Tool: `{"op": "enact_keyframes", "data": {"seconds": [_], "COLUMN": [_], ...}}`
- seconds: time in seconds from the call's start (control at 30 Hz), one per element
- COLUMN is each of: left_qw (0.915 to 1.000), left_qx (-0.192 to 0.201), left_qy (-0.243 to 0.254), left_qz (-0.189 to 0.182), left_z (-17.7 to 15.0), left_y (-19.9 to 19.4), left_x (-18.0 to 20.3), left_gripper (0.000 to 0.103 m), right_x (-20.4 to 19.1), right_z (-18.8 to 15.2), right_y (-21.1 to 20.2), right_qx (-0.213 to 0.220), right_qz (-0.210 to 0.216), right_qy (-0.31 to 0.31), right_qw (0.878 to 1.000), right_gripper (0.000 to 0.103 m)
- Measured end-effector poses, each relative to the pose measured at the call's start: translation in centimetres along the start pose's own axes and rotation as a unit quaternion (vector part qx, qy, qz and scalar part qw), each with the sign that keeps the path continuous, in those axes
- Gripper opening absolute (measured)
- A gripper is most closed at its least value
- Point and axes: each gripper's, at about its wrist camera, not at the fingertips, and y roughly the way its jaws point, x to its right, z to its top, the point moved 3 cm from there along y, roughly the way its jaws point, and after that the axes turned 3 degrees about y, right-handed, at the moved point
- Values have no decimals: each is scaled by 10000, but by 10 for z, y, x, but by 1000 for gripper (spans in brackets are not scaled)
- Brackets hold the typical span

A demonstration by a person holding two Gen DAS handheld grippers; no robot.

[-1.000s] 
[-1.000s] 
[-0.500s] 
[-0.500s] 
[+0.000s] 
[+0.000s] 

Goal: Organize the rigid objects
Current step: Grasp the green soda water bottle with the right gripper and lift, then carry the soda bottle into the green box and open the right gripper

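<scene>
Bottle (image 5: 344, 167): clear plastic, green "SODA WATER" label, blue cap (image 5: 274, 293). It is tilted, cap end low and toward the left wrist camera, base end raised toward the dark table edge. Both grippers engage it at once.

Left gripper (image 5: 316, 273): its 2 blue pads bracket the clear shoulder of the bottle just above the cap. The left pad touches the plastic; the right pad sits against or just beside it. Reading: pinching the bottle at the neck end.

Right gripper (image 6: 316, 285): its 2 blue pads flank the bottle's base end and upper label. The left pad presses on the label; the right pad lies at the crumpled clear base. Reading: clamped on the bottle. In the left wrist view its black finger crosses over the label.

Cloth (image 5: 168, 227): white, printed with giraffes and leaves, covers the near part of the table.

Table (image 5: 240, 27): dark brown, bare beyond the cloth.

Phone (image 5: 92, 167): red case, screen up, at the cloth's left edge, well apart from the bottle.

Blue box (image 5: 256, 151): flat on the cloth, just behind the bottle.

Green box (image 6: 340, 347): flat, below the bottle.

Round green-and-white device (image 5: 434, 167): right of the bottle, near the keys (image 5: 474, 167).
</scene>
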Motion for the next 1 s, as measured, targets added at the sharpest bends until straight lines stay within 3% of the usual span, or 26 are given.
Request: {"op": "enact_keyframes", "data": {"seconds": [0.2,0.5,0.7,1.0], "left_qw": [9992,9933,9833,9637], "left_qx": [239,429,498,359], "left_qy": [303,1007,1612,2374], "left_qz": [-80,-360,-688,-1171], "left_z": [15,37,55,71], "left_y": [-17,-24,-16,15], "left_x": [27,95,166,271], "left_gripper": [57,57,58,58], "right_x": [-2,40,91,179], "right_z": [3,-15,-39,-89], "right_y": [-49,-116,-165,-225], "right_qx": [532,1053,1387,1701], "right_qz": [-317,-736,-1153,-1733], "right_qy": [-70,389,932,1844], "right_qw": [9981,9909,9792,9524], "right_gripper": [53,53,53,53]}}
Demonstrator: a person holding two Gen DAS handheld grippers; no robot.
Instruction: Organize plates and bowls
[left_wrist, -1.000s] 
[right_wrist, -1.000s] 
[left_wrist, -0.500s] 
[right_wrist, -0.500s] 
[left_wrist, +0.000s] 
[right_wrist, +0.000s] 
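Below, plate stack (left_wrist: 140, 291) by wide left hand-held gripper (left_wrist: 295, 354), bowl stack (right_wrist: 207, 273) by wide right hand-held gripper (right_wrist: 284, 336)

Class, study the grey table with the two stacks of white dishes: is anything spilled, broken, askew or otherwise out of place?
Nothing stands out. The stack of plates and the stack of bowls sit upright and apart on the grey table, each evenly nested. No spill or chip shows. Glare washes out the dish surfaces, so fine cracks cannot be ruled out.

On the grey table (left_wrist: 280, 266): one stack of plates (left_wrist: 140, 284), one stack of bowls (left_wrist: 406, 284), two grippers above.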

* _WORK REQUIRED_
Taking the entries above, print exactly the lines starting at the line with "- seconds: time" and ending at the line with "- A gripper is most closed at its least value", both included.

* _OUTPUT OF THE TASK_
- seconds: time in seconds from the call's start (control at 30 Hz), one per element
- COLUMN is each of: left_qw (0.915 to 1.000), left_qx (-0.192 to 0.201), left_qy (-0.243 to 0.254), left_qz (-0.189 to 0.182), left_z (-17.7 to 15.0), left_y (-19.9 to 19.4), left_x (-18.0 to 20.3), left_gripper (0.000 to 0.103 m), right_x (-20.4 to 19.1), right_z (-18.8 to 15.2), right_y (-21.1 to 20.2), right_qx (-0.213 to 0.220), right_qz (-0.210 to 0.216), right_qy (-0.31 to 0.31), right_qw (0.878 to 1.000), right_gripper (0.000 to 0.103 m)
- Measured end-effector poses, each relative to the pose measured at the call's start: translation in centimetres along the start pose's own axes and rotation as a unit quaternion (vector part qx, qy, qz and scalar part qw), each with the sign that keeps the path continuous, in those axes
- Gripper opening absolute (measured)
- A gripper is most closed at its least value

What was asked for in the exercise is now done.